--- What is expected ---
In the material below, the lines containing the word "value" are required; copy each of them.

--- Exercise inputs ---
┌──

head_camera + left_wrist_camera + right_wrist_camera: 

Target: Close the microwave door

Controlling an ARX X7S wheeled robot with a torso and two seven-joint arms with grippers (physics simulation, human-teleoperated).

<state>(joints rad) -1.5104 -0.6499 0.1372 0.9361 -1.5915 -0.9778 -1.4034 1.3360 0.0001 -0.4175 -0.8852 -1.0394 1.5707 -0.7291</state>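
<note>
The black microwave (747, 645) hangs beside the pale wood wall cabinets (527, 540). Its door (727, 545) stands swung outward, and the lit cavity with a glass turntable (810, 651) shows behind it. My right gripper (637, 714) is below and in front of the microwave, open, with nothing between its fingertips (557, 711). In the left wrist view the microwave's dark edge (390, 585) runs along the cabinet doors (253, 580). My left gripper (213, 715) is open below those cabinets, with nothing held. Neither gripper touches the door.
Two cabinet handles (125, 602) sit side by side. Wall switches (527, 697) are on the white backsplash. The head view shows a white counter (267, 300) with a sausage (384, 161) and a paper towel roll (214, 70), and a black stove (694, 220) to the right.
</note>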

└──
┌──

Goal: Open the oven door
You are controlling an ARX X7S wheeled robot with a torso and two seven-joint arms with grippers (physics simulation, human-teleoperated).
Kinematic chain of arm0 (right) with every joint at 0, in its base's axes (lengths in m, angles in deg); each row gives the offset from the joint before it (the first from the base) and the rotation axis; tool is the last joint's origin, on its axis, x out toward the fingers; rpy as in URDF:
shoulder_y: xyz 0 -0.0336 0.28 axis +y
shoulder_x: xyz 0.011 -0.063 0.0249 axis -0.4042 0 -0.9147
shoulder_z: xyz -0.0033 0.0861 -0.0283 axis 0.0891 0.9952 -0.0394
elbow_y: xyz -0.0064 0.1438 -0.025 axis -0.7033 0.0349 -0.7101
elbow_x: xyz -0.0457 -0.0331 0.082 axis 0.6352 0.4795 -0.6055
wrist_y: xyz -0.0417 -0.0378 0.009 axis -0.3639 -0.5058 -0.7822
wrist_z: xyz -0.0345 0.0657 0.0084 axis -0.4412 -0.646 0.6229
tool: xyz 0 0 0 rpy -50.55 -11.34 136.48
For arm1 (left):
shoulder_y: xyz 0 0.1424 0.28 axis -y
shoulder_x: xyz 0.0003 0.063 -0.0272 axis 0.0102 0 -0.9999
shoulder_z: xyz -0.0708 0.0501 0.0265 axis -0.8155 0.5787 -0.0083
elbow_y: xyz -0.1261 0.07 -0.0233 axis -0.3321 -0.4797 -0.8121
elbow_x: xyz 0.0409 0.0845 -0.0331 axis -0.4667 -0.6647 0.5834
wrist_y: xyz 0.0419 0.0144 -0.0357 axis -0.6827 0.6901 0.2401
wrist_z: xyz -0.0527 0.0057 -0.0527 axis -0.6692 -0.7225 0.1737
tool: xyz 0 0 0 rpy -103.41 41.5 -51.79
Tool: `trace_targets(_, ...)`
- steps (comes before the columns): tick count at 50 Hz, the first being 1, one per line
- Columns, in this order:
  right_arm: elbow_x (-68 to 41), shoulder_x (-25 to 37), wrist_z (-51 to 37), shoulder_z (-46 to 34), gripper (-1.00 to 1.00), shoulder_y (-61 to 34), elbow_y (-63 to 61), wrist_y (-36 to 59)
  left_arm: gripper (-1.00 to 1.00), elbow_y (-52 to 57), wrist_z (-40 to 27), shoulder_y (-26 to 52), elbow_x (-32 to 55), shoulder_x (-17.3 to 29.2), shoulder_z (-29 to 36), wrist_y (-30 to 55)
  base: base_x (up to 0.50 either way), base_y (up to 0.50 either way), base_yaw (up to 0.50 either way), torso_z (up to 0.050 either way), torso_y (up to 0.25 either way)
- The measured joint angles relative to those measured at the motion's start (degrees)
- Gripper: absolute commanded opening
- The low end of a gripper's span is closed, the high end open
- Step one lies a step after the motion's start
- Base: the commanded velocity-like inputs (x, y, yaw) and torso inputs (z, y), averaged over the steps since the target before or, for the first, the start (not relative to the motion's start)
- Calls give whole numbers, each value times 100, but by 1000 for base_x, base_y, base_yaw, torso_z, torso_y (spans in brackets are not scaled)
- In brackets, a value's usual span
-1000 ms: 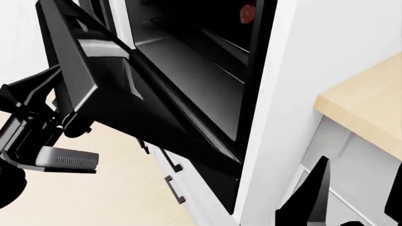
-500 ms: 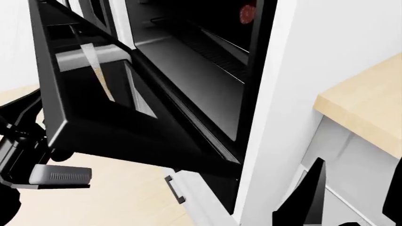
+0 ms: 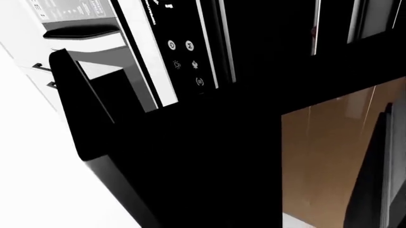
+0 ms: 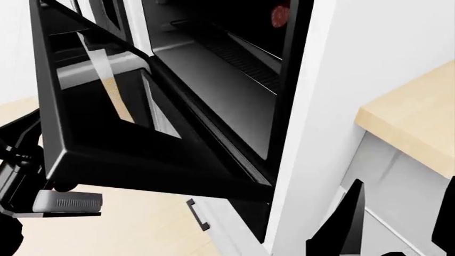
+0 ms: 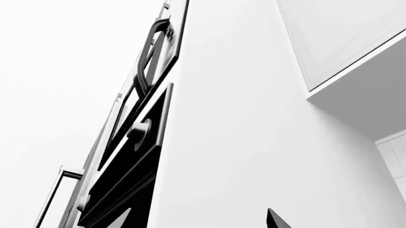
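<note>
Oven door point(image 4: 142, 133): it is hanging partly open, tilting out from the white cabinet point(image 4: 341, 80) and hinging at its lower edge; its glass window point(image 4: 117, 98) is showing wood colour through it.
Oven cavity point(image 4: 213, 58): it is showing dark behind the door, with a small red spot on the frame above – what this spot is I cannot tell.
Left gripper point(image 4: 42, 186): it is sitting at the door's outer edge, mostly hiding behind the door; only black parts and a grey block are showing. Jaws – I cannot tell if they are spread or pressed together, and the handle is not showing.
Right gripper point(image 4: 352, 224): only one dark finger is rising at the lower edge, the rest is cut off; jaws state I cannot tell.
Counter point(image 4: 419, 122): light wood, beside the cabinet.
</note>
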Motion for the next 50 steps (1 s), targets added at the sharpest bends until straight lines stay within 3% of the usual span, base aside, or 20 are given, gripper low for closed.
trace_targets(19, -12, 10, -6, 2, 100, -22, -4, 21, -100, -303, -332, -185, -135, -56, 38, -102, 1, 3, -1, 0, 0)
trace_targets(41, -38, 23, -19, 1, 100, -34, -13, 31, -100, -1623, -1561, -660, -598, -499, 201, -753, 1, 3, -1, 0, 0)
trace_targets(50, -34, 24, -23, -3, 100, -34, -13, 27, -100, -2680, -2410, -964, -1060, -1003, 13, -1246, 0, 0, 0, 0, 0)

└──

--- Exercise result ---
- Calls give whole numbers, each value times 100, but by 1000 for base_x, base_y, base_yaw, torso_z, torso_y (spans in brackets are not scaled)
- In brackets, a value's usual span

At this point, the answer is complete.